Jody and I are both serious chocoholics and we were not disappointed by dessert, a massive hot chocolate soufflé which Jody described as the best she’s ever eaten, accompanied by strawberry slices dipped in homemade orange liqueur and slices of coconut sorbet. Just when we thought there couldn’t be anything else to eat, out came a slab of fresh halva, imported from Turkey, and a tea composed of sage, geranium, lemon balm and mint from the garden.

The food at Spoons is Glatt Kosher (by Rabbi Katzin of the Sephardic Center) and can be either dairy or meat, according to one’s preference. Hila Solomon also offers visiting dignitaries culinary tours of the city – taking them to check out the produce at the Mahane Yehuda shuk or to visit the goat cheese farms and wineries in the Jerusalem hills.

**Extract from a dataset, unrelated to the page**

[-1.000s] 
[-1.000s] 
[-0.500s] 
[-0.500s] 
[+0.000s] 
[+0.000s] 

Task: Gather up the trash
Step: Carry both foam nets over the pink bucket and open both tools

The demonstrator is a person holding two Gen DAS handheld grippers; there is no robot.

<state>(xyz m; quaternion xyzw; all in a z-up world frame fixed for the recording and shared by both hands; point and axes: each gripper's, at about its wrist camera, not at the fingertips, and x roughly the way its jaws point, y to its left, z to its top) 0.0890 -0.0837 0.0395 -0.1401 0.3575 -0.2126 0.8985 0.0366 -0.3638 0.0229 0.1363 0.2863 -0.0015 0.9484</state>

Prices for a meal at Spoons usually cost from $60 per person for lunch, and $85 and up for dinners. Brunch is served the first Friday of the month for NIS 100 a person ($24). Take-away meals (for Shabbat or holidays) are available. The restaurant can accommodate from 4 to 25 people (there is also a romantic candlelit dinner option in good weather on the upstairs porch).

Mallory and Eli, however, only invited three couples to this intimate evening; they told us during the meal they wanted us to be there not only because we’re close friends but because they know we appreciate quality food. They were right on that count!